Chapter 10: Commutative Algebra > Section 10.155: Japanese rings

Example 10.155.2. Let $k$ be a field. The domain $R = k[x_1, x_2, x_3, \ldots]$ is N-2, but not Noetherian. The reason is the following. Suppose that $R \subset L$ and the field $L$ is a finite extension of the fraction field of $R$. Then there exists an integer $n$ such that $L$ comes from a finite extension $k(x_1, \ldots, x_n) \subset L_0$ by adjoining the (transcendental) elements $x_{n + 1}, x_{n + 2}$, etc.

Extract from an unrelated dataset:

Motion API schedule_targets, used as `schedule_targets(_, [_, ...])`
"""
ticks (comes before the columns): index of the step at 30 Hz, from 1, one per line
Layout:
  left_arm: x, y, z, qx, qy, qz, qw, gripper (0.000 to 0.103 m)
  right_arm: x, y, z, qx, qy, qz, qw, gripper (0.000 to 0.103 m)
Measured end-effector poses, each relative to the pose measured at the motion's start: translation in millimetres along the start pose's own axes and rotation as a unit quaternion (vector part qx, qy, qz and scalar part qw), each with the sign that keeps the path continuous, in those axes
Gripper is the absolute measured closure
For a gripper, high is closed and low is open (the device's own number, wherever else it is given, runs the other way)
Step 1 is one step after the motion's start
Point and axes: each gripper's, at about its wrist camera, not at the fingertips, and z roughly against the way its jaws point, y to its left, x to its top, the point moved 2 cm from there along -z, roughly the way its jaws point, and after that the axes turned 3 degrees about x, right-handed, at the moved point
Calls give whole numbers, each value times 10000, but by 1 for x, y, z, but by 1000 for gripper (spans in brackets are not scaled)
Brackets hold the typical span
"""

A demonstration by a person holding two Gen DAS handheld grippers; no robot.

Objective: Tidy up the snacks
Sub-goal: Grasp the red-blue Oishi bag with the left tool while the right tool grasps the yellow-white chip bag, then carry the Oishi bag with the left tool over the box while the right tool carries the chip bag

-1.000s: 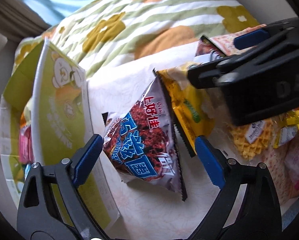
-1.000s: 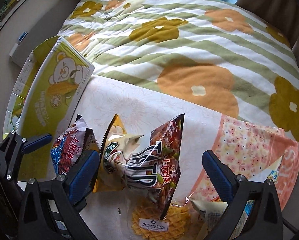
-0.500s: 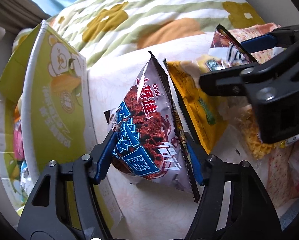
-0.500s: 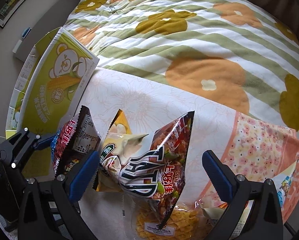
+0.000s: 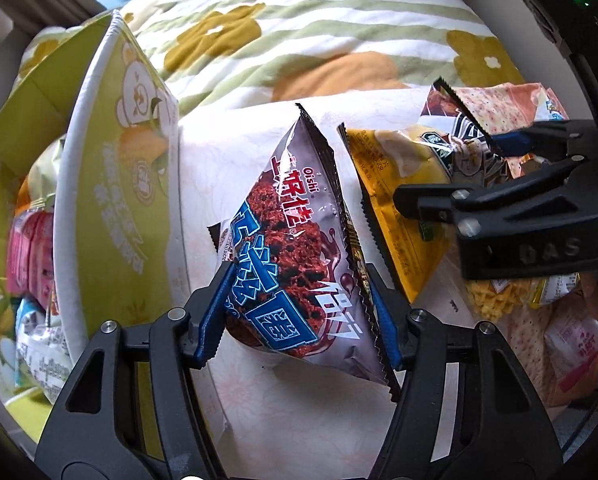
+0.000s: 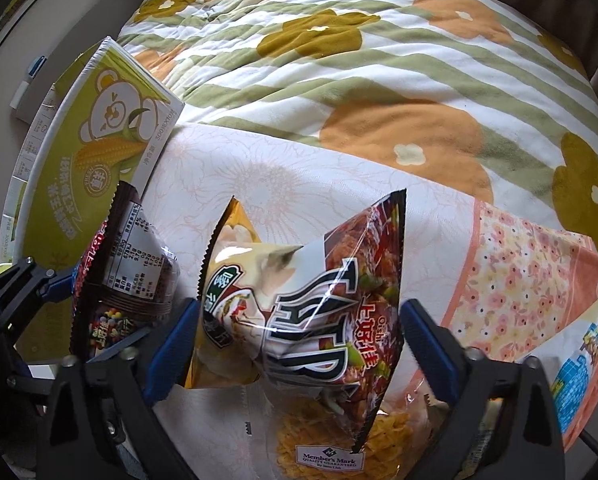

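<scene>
Left gripper [image 5: 303, 312] pinching a brown snack bag [image 5: 299, 248], right gripper [image 6: 299, 344] just narrowing around two bags [image 6: 299, 300], contact unclear, green box [image 5: 115, 200] beside them

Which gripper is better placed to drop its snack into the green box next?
Left. The left gripper has its fingers closed on the chocolate snack bag, right beside the green box. The right gripper has just been closing around the red-and-white bag, farther from the box.
</scene>
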Motion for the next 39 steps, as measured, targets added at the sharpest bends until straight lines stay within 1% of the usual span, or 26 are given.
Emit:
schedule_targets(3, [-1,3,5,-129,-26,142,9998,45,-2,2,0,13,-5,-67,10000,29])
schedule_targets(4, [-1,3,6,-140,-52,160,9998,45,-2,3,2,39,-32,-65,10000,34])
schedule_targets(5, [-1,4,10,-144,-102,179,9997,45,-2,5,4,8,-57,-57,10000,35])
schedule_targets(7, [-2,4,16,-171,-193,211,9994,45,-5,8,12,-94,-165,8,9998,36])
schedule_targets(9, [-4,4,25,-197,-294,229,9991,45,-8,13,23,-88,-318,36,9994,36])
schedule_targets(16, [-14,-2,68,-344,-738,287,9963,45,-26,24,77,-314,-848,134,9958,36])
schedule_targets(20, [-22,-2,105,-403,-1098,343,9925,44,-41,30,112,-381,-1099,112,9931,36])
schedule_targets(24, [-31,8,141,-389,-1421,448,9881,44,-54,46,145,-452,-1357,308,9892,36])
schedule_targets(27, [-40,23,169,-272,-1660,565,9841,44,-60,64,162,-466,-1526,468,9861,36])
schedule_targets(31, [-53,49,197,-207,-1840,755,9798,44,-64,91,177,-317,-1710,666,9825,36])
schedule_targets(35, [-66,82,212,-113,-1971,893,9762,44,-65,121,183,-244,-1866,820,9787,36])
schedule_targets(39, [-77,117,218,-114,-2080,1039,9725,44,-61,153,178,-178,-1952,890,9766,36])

Let $S_0$ be the integral closure of $k[x_1, \ldots, x_n]$ in $L_0$. By Proposition 10.156.16 below it is true that $S_0$ is finite over $k[x_1, \ldots, x_n]$. Moreover, the integral closure of $R$ in $L$ is $S = S_0[x_{n + 1}, x_{n + 2}, \ldots]$ (use Lemma 10.36.8) and hence finite over $R$. The same argument works for $R = \mathbf{Z}[x_1, x_2, x_3, \ldots]$.

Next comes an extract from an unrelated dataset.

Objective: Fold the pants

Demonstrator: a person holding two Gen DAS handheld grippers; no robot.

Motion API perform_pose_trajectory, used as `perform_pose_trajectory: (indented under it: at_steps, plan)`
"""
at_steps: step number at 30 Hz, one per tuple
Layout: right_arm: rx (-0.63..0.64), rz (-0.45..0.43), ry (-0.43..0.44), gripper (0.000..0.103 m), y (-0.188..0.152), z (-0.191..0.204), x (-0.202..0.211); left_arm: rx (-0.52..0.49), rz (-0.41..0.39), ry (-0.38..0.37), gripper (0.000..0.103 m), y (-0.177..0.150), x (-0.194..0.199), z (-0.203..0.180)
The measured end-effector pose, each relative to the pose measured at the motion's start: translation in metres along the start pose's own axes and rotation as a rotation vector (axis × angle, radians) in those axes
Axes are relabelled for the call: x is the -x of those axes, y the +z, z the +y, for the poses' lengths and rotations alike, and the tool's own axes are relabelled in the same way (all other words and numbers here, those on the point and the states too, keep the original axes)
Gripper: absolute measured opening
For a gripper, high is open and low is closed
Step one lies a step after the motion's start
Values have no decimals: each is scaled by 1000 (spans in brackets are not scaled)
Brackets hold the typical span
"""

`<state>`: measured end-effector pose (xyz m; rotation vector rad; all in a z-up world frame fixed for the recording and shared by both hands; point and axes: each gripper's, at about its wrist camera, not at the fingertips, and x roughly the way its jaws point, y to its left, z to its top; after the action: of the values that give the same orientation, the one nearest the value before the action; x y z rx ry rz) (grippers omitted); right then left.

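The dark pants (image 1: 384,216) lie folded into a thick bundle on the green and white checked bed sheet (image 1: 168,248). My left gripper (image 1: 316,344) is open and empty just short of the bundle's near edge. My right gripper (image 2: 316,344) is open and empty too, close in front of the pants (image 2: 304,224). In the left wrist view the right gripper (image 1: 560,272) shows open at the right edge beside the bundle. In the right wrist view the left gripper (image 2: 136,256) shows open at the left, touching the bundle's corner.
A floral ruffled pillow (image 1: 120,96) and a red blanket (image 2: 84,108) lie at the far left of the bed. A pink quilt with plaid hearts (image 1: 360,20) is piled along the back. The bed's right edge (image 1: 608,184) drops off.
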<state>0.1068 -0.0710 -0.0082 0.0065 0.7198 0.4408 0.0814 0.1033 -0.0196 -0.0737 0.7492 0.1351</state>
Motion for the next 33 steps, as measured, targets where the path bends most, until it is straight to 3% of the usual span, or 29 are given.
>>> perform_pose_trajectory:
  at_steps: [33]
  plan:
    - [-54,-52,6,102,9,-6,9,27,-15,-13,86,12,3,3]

    The code snippet corresponding to this tag is a part of the file algebra.tex and is located in lines 42581–42598 (see updates for more information).

    \begin{example}
    \label{example-Japanese-not-Noetherian}
    Let $k$ be a field. The domain $R = k[x_1, x_2, x_3, \ldots]$ is N-2,
    but not Noetherian. The reason is the following. Suppose that $R \subset L$
    and the field $L$ is a finite extension of the fraction field of $R$.

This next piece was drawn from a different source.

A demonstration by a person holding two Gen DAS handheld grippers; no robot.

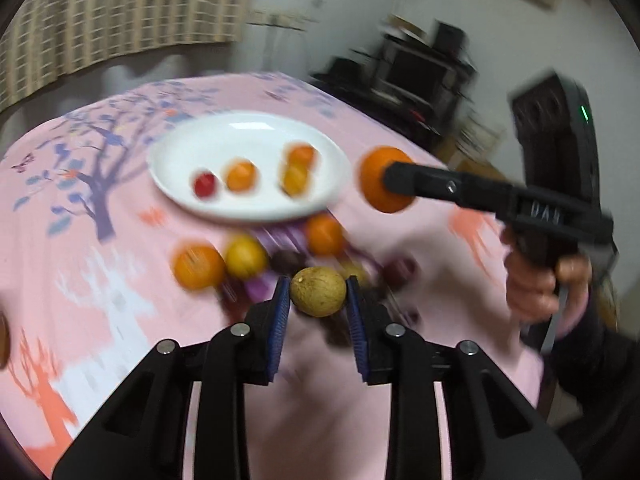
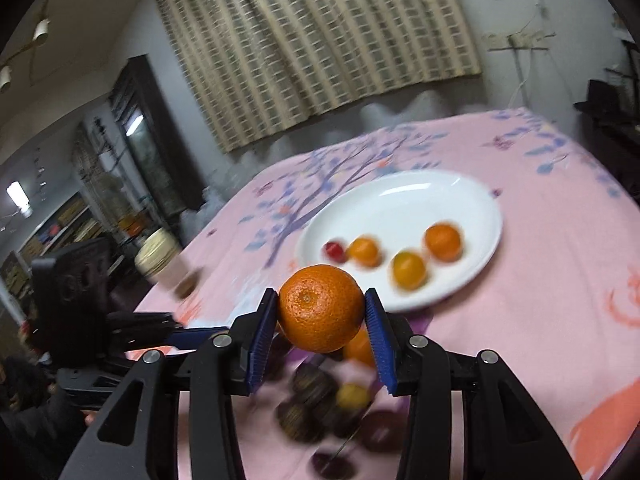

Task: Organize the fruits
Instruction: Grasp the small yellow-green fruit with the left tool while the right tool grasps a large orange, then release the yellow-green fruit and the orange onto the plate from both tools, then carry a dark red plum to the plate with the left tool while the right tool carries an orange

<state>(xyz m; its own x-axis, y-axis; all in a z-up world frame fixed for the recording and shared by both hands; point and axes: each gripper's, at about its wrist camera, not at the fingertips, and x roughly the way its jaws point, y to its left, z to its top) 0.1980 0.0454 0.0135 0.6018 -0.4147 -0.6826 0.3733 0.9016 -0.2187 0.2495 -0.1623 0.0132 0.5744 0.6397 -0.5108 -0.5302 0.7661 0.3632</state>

    Then there exists an integer $n$ such that $L$ comes from a finite
    extension $k(x_1, \ldots, x_n) \subset L_0$ by adjoining
    the (transcendental) elements $x_{n + 1}, x_{n + 2}$, etc.
    Let $S_0$ be the integral
    closure of $k[x_1, \ldots, x_n]$ in $L_0$. By
    Proposition \ref{proposition-ubiquity-nagata} below
    it is true that $S_0$ is finite over $k[x_1, \ldots, x_n]$.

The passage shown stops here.